I never wanted to be tall and willowy, or have big breasts and small hips.
I just wanted to keep my same basic hourglass shape….without the fat,
and preferably get my bottom half to be able to wear the same size as my top half…
This is something, by the way…that I have achieved
...and that I work to maintain.

Taubes’ point seems to be that genetics plays a large part
in how much Fat we have, and the places where our Fat is distributed.
Also that hormones play a large part in where and when Fat is
distributed on males and females at puberty.

This IS the norm for everyone.

Taubes also discusses the fact that there are diseases and treatments of diseases
that also influence how much fat one has and where it is distributed on one’s body.

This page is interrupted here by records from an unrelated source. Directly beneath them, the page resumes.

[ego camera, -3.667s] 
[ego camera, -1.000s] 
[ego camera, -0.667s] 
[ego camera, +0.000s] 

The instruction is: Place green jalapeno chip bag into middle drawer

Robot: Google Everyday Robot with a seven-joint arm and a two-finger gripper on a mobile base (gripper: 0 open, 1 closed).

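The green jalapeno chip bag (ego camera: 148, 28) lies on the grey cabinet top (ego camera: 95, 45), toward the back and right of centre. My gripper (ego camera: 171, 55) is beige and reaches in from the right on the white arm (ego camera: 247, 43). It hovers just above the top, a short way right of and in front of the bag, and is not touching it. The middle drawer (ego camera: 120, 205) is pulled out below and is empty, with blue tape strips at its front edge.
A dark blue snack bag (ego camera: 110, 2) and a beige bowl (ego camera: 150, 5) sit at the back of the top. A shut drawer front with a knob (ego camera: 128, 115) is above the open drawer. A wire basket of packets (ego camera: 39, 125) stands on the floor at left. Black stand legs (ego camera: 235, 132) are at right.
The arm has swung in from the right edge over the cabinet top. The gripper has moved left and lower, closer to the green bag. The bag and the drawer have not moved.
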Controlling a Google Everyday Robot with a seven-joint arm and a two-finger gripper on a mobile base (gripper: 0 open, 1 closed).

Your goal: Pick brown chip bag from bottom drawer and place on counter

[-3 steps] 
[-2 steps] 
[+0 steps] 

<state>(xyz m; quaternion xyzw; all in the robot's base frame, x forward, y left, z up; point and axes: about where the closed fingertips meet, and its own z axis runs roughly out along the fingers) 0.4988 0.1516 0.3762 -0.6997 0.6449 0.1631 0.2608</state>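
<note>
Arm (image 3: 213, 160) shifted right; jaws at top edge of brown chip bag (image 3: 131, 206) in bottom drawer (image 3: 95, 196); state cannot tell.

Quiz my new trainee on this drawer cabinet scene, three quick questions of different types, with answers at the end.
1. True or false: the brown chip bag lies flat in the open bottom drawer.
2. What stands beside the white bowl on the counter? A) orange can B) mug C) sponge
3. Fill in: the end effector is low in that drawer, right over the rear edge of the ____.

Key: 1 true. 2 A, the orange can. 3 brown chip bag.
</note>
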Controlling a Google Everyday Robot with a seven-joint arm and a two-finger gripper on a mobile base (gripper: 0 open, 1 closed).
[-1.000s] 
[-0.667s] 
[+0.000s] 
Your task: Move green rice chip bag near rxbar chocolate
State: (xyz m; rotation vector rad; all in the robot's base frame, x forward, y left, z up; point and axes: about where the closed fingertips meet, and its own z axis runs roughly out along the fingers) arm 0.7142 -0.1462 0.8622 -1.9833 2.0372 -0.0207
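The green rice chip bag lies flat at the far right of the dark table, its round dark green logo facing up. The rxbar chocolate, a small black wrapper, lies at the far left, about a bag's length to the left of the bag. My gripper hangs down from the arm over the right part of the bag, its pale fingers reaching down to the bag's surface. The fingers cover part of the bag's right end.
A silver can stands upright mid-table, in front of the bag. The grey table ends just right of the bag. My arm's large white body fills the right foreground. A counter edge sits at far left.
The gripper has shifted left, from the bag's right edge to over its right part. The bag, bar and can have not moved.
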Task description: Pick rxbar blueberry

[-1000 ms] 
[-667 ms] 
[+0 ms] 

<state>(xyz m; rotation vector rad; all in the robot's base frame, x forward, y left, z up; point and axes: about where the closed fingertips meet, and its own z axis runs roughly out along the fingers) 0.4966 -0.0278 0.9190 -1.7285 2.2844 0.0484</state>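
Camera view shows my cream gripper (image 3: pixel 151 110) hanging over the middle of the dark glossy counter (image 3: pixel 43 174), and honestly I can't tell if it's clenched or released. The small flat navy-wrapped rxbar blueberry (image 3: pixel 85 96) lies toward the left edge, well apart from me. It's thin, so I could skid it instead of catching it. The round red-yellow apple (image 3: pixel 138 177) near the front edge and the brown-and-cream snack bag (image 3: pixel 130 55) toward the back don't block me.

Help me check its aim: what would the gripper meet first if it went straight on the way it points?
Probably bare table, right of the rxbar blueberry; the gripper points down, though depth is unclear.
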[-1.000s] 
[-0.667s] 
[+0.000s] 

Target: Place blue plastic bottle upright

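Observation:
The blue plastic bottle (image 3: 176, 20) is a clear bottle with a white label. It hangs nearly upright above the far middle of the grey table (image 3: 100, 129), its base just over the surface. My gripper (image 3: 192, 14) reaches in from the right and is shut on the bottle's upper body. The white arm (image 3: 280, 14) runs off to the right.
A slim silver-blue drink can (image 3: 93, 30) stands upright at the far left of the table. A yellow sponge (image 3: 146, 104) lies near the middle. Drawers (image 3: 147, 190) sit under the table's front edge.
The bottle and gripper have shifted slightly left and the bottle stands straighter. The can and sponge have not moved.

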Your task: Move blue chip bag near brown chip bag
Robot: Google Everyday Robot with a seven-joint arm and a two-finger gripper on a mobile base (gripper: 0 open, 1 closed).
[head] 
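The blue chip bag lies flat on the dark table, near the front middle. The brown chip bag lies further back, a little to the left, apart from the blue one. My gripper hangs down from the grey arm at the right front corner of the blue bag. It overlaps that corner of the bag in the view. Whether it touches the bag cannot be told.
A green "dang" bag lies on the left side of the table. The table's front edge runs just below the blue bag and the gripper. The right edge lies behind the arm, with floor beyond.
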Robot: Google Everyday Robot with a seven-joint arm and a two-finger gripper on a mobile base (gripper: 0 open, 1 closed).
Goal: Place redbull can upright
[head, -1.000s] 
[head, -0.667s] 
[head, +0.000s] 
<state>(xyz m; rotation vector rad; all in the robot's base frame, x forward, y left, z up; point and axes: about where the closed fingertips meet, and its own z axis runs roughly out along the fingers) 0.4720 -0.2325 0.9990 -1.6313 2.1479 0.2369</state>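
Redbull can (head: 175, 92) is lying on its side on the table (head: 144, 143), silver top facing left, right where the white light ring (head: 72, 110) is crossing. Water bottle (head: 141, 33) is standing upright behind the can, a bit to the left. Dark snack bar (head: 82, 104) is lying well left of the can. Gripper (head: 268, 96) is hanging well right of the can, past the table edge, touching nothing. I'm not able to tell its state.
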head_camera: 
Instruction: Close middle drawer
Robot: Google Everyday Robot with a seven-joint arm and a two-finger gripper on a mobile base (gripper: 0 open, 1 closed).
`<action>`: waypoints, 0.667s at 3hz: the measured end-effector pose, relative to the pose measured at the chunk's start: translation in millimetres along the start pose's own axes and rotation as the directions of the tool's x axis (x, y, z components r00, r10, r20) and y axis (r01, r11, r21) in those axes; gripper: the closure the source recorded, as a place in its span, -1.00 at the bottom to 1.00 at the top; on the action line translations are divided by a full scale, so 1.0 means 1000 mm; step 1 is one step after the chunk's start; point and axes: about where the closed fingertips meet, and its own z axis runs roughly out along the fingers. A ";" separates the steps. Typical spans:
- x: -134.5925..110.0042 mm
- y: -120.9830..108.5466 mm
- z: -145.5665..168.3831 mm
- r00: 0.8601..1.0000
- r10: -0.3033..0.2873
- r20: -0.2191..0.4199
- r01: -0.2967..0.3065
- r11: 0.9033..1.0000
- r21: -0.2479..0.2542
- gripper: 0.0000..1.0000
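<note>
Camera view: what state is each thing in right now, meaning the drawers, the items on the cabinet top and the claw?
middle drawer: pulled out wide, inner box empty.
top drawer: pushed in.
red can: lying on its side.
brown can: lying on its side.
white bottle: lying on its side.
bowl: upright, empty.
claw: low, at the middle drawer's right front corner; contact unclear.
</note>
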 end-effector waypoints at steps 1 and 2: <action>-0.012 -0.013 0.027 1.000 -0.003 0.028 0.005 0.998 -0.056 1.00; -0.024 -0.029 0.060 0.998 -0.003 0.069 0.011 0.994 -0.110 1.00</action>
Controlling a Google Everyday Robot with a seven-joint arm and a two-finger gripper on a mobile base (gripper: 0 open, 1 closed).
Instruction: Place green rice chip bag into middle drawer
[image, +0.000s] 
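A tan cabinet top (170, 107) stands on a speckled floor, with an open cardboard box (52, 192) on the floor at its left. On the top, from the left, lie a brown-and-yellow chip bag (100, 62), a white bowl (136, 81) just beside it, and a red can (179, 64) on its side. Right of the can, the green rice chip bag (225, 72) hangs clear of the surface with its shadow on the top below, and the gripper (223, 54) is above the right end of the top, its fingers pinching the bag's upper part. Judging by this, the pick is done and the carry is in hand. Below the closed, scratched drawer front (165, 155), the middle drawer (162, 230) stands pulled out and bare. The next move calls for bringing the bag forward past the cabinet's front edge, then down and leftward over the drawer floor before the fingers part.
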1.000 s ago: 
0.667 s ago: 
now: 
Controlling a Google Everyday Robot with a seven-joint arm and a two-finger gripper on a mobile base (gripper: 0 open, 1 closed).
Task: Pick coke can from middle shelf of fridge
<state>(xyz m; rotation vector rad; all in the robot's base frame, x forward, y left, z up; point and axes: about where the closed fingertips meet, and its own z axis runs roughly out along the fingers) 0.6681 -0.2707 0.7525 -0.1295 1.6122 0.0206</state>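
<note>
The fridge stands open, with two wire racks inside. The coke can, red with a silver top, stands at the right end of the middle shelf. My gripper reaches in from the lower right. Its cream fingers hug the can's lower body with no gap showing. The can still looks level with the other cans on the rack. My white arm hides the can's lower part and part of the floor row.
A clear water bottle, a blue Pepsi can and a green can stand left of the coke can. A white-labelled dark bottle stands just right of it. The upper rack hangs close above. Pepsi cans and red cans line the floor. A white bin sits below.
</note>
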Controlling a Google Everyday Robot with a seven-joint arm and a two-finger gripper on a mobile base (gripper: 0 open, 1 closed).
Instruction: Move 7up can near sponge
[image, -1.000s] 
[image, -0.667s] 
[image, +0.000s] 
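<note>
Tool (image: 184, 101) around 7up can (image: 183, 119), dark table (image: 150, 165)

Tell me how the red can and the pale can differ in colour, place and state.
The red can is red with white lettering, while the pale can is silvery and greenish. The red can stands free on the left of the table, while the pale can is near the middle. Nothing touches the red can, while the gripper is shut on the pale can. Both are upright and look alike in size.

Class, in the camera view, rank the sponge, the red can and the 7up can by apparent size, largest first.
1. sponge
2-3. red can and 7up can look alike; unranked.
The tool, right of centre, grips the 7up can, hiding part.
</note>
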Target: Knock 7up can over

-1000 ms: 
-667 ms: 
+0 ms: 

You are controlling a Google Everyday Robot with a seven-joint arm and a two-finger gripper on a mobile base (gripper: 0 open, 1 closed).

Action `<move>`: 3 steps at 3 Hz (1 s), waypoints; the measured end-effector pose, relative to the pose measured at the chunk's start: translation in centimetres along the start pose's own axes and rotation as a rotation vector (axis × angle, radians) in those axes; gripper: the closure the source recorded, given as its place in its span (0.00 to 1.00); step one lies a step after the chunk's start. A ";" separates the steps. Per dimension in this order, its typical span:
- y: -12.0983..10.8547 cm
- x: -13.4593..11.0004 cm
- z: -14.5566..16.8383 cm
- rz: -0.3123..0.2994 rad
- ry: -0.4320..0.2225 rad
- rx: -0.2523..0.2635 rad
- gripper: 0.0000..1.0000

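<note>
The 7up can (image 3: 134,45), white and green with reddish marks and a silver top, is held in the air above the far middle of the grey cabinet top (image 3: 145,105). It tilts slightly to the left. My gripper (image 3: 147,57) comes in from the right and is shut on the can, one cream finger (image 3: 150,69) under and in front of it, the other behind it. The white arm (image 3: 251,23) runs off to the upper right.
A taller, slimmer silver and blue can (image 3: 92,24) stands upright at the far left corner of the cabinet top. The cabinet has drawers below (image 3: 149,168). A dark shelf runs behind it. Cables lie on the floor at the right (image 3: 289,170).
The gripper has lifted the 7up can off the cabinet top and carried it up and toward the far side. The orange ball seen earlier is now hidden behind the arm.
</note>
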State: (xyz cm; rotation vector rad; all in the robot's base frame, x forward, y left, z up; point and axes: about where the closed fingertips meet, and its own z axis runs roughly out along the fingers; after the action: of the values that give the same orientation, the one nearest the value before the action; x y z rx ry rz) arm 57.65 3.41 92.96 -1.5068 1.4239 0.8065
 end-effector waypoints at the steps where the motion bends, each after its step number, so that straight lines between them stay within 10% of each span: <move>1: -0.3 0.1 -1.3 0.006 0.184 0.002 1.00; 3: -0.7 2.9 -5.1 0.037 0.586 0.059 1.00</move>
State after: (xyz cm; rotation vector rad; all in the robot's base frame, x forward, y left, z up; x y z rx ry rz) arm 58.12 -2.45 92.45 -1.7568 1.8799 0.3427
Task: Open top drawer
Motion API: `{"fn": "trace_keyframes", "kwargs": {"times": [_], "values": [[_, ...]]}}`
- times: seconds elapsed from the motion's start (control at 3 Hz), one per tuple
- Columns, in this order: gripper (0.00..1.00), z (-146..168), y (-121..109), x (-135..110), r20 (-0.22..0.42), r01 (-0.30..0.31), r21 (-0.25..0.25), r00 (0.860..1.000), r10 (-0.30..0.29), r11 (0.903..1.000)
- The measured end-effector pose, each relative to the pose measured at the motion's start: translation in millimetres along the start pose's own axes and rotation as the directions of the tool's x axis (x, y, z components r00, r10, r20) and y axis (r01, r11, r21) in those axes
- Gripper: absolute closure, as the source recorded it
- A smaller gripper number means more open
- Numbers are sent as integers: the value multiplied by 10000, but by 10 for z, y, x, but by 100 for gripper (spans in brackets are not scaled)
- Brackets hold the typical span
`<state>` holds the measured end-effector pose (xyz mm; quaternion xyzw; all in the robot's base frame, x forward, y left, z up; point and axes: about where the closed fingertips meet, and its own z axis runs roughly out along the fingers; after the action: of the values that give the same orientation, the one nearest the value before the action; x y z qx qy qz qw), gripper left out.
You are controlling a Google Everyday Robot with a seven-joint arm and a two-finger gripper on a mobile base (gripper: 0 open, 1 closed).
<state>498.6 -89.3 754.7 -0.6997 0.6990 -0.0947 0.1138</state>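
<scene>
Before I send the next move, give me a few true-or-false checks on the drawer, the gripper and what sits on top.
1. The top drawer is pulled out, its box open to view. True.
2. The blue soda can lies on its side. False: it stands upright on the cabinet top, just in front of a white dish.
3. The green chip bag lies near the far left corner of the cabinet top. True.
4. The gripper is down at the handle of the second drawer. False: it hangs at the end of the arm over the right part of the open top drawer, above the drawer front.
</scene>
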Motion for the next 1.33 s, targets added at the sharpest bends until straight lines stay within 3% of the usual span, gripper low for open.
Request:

Pretty much all morbidly obese people ---like on the Biggest Loser --
look similar, when they are that fat.
But what I’ve observed is that fat people do carry their weight in different places,
for example some fat women have almost skinny legs and arms
with barrel chests and shoulders; some have enormous round bellies
with smaller chests and hips,
and some have large breasts and small hips, and others have large hips and small breasts,
Others have a giant hourglass shape, some top heavy, and some bottom heavy.

All of these body types can be very fat,
but with fat distributed differently on their bodies.
The way this fat is distributed is due to their genetics.

I think here Taubes is trying to get us to think about the fact that fat accumulation
is influenced by more factors than just what we eat and how much we exercise.

 


Taubes - Chapter 04 - Twenty Calories a Day
- POSTED ON: Jan 01, 2011

Taubes begins with the Theory that 1 lb of fat = 3500 calories.
Based on this, one only needs to overeat an average of 20 calories a day
to gain 2 lbs a year, and get from a lean 25 year old to an obese 50 year old.

20 calories is less than a bite of a hamburger,
3 potato chips, or 3 small bites of an apple.
He says that under this Theory..

"One or two bites or swallows to many (out of the hundred or two
we might take to consume a day’s worth of sustenance) and we’re doomed.

If the difference between eating not too much and eating too much
is less than a hundredth of the total amount of calories we consume,
and that in turn has to be matched with our energy expenditure,
to which we are, for the most part, completely in the dark,
how can anyone possibly eat with such accuracy?

To put it simply, the question we should be asking
is not why some of we get fat,
but how any of us avoids this fate.”

Taubes quotes a leading 1936 US authority on nutrition and metabolism,
who said

"We do not yet know why certain individuals grow fat.
Perhaps it would be more accurate to say that we do not know
why all the individuals in this over-nourished community do not grow fat.
…..there is no stranger phenomena that the maintenance of a constant body weight
under marked variation in bodily activity and food consumption.”

Taubes surmises--perhaps we maintain our energy balance by watching the scale
or how our clothing fits,
but he points out that animals don’t do that.

He asks

“if eating in moderation means we consciously err on the side of too little food,
why don’t we all end up so lean that we appear emaciated.?
The arithmetic of calories-in/calories-out doesn’t differentiate
between losing and gaining weight;
it says only that we must match calories consumed to calories expended.”

Taubes ends the chapter with

"Surely something else is determining whether we gain fair or lose it,
not just the conscious or unconscious balancing act
of matching calories consumed and expended.”

 I’ve discussed my own experience with this in posts above,
Taubes’ brings up interesting points, and I cannot help but agree with them,
although I don’t feel at all certain that I’m going to totally agree with his end result.